Ella le echó los brazos al cuello y Blake perdió el equilibrio, hasta que ambos quedaron tumbados sobre la alfombra. Jane le besó, una y otra vez.
—¿Te has comportado como un cretino para que no te amase?
—Sí, pero tengo la impresión de que no lo he hecho muy bien.
—Oh, sí, lo has hecho estupendamente —reconoció ella, que volvió a besarlo—. Solo que has llegado demasiado tarde.
—Pero Jane...
—¿Crees que me importa la idea de poder sufrir en el futuro, cuando tú no estés? ¿Piensas que prefiero vivir una existencia gris sin ti para ahorrarme el dolor de mañana?
—Eh, ¿sí?
—¡¡¡No!!! —Jane rio y luego volvió a mirarlo, muy seria—. Blake, si te marchas antes que yo, no puedo prometerte que estaré bien, porque ambos sabemos que no será así. Pero tendré, espero, un millón de recuerdos que alegrarán mis días. Tú estarás siempre conmigo, siempre. Y para entonces espero que hayamos tenido unos cuantos hijos y algunos nietos, o al menos un buen montón de sobrinos.

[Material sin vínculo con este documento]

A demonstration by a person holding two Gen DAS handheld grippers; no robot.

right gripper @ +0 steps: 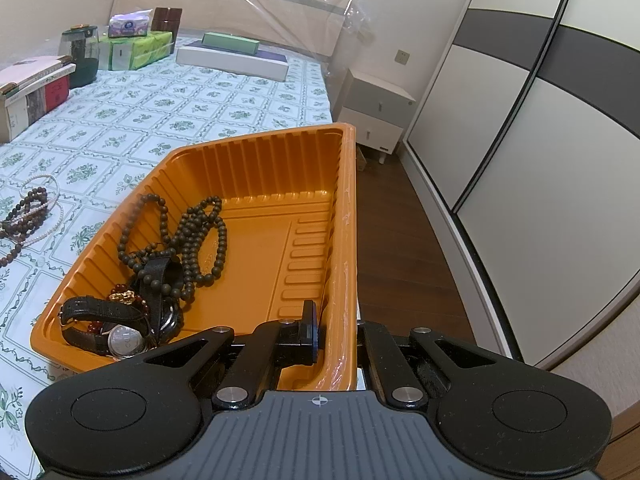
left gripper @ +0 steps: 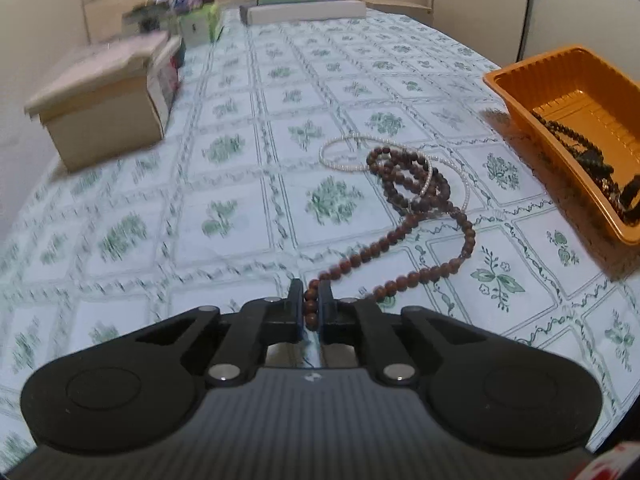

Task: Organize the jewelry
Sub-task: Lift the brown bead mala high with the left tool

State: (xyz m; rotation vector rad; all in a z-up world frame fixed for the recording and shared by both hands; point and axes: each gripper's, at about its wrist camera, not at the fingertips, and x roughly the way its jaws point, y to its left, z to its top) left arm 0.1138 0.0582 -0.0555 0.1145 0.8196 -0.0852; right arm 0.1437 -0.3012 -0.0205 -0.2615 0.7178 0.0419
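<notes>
A: Brown wooden beads (left gripper: 404, 184), one long strand. In the left wrist view its near end sits right between the fingertips of the left gripper (left gripper: 311, 304), and the jaws are pinched narrow on it, a few beads stacked in the gap.

B: And the rest of the strand?

A: It runs away from the fingers over the cloth (left gripper: 240, 128), loops, and piles up in a coil. One thin white pearl strand (left gripper: 348, 152) lies tangled through that coil. To the right stands one orange tray (left gripper: 516, 80), well apart from the fingers, with dark beads showing inside it. On the left, one tan box (left gripper: 104, 116), blurred.

B: The right wrist view?

A: The right gripper (right gripper: 334, 332) straddles the tray's (right gripper: 348, 208) near right wall: one finger inside the tray, the other hidden outside it. The jaws stand narrow about that wall; whether the pads truly press it, I cannot tell.

B: What lies in the tray?

A: All in its left half: dark bead strands (right gripper: 192, 240) heaped together, count unclear; one red-bead bracelet (right gripper: 124, 294) with a gold charm; and watches (right gripper: 124, 340) with black straps, one pale dial plain, a second dark one beside it. The brown strand (right gripper: 26, 212) and pearls (right gripper: 50, 204) show at the far left edge, on the cloth (right gripper: 160, 112).
</notes>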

—Dios, te amo tanto que me duele hasta respirar.
—Creo que eso es porque estoy tumbada encima de ti —rio ella.
Blake alzó una mano y le acarició la mejilla, aún húmeda.
—Lady Jane, ¿crees que deberíamos volver a empezar?
—¿Vas a volver a casarte conmigo?
—Todas las veces que sean necesarias.
—Hummm, creo que podemos saltarnos el cortejo.
—Coincido. ¿Vamos directos a la luna de miel?
—Oh, sí, por favor —contestó ella, mientras él comenzaba a besar su cuello.
—De acuerdo, lady Jane. Vamos a recuperar el tiempo perdido. Nos harán falta muchos días para eso.
—Tenemos todo el tiempo del mundo. —Jane lo miró con los ojos brillantes y la piel tan luminosa que parecía una estrella.
—Todo el tiempo del mundo —repitió Blake, antes de atrapar su boca de nuevo.